On June 4, 1893, the cornerstone of the first St. Elizabeth's Roman Catholic Church was laid. This first church provided seating for up to 800 Hungarian immigrants at a single mass. Within a decade, however, it was too small to accommodate the thousands of Roman Catholic Hungarian immigrants arriving in Lower Buckeye. As early as 1907, Father Szepessy, the second pastor of St. Elizabeth began to petition the Bishop of Cleveland for permission to raise money to build a new church that would hold up to 1300 parishioners. Permission was finally granted by the bishop and, in 1918, construction of the new church was begun.
The new church, designed by French-born architect Emile Uhlrich, was completed in 1922. The church is a large rectangular building with a gable roof and exterior masonry walls composed of large smooth grey blocks of stone.

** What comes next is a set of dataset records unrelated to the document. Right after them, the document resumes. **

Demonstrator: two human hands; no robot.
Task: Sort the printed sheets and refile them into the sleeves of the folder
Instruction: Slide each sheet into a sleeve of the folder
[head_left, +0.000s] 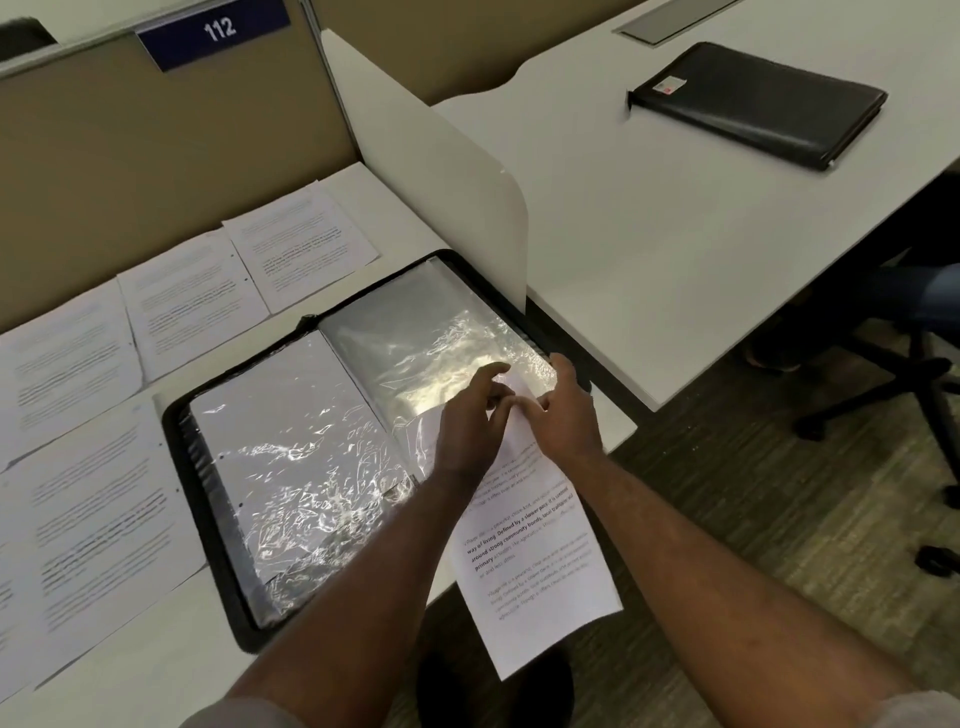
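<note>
Both hands' fingers (498, 400) on sheet (535, 551) top.

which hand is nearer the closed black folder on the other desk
Right. The right hand is at the open folder's right edge, on the side toward the closed black folder; the left hand is beside it, farther away.

White "112" on a blue plate (214, 32) atop the partition, printed sheet (535, 551) with bold words "way of living. Defined by a slower pace", "around strong community bonds", remaining print too blurred to read
</note>
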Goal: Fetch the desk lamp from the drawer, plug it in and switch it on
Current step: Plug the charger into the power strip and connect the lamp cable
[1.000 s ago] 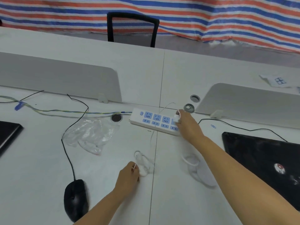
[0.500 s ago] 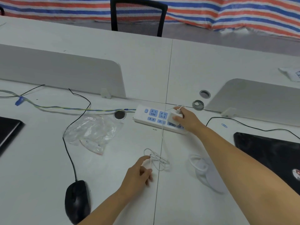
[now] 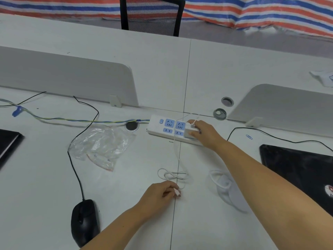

A prominent feature of the Church are its twin bell towers which flank the front of the building, each topped with a brass dome and an internally illuminated cross. The two exterior side walls of the Church are each graced with six large stained glass windows with semicircular arches. The Church has a front entrance way consisting of ten wide and deep stone steps that lead up to three large metal front double doors with semicircular arches above them. Each doorway is flanked by stone columns, and above the doors, arches and columns is a decorative triangular pediment. The facade of the building also features a large ornate circular window with carved stone decoration directly above the front doors.
De-industrialization and suburbanization induced the Hungarian population to begin leaving the Buckeye neighborhood in the 1960s. Today, few Hungarian-Americans live in the Buckeye neighborhood. A small group of Hungarian-Americans--most of whom live in Cleveland's suburbs, however, continue to worship at St. Elizabeth of Hungary. The church now serves as a symbol and reminder of the once thriving and bustling Hungarian-American population that resided in Cleveland's Buckeye neighborhood for nearly 100 years.